- _Action item_
Would you please copy each line of the listing that mentions "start"?

- _Input data_
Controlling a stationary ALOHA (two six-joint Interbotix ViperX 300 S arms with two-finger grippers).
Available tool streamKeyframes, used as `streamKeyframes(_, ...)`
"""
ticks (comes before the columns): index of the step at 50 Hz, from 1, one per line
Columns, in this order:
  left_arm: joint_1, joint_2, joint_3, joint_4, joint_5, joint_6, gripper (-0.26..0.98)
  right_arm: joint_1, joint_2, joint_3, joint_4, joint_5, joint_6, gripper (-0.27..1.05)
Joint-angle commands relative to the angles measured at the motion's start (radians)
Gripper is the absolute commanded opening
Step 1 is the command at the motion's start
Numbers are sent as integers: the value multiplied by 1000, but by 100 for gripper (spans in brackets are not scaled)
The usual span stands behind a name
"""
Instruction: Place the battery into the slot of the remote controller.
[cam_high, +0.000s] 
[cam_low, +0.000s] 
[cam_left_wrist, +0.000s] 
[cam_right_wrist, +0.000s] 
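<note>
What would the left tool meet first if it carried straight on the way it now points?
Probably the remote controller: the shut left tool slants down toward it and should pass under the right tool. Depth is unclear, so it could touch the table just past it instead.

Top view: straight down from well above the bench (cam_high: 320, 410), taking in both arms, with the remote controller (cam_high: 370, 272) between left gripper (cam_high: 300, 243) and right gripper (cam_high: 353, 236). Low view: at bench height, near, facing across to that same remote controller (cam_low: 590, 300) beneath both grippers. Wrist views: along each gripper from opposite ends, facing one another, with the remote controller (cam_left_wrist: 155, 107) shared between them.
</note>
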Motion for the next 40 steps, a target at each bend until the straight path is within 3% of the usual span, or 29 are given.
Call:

- _Answer to the problem_
Joint-angle commands relative to the angles measured at the motion's start (radians)
Step 1 is the command at the motion's start

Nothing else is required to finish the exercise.